What to do:
Locate the string "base" throughout the material and copy every line in which it occurs.

Provided material:
Content starts

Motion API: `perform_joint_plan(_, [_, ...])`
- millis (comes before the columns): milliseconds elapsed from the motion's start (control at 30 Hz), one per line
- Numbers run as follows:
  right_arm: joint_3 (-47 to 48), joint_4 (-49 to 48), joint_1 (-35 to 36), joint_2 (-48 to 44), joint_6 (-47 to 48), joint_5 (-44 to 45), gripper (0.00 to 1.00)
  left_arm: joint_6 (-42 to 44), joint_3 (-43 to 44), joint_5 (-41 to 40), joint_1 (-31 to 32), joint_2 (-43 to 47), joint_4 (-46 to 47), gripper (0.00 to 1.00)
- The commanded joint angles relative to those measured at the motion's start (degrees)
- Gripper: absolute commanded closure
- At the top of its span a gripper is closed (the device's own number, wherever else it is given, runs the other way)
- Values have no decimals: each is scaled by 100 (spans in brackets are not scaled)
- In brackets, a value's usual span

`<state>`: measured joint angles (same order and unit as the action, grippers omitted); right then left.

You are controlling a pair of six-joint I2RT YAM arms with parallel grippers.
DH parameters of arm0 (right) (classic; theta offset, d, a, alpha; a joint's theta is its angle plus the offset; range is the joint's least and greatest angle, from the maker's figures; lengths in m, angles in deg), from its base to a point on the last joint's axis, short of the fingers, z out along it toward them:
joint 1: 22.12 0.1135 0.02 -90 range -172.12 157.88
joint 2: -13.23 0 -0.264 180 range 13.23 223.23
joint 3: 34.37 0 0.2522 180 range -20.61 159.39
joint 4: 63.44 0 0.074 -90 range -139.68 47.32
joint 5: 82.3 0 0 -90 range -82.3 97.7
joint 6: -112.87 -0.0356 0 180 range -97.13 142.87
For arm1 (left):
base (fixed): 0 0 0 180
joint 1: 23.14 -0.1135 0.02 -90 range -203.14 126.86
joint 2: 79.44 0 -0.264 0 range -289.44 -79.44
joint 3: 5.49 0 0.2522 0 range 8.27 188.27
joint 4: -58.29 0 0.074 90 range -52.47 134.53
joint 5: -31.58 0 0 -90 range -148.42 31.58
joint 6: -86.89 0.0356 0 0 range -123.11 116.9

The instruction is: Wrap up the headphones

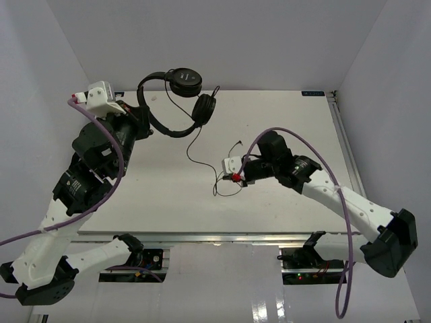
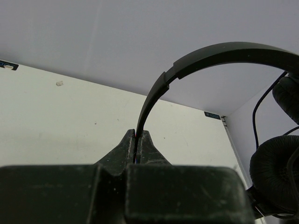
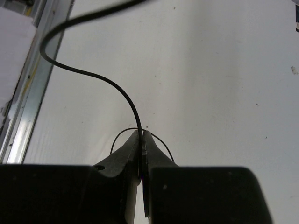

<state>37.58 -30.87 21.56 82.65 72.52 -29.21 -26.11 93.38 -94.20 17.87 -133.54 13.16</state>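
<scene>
The left gripper (image 1: 143,116) clamps the headphones (image 1: 184,82) by the headband, earcups out beyond it. The right gripper (image 1: 231,177) pinches the cord (image 1: 189,153), slack looping beside it.

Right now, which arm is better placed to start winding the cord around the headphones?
Right. The right end effector is shut on the cord, so it can probably carry it round. The left end effector is shut on the headband and holds the headphones up.
</scene>
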Motion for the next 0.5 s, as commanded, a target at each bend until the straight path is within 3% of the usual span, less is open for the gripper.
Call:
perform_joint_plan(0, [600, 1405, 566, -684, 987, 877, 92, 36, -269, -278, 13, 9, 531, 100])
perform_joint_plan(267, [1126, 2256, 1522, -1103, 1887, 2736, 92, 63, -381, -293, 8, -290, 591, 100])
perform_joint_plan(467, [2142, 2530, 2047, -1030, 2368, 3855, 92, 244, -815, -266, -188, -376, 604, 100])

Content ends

Response to the task:
DH parameters of arm0 (right) (classic; theta offset, d, a, alpha; a joint's theta is its angle plus the offset; range is the joint's least and greatest angle, from the maker's figures; lengths in m, angles in deg), from its base to a point on the last joint's axis, short of the fingers, z out along it toward them:
base (fixed): 0 0 0 180

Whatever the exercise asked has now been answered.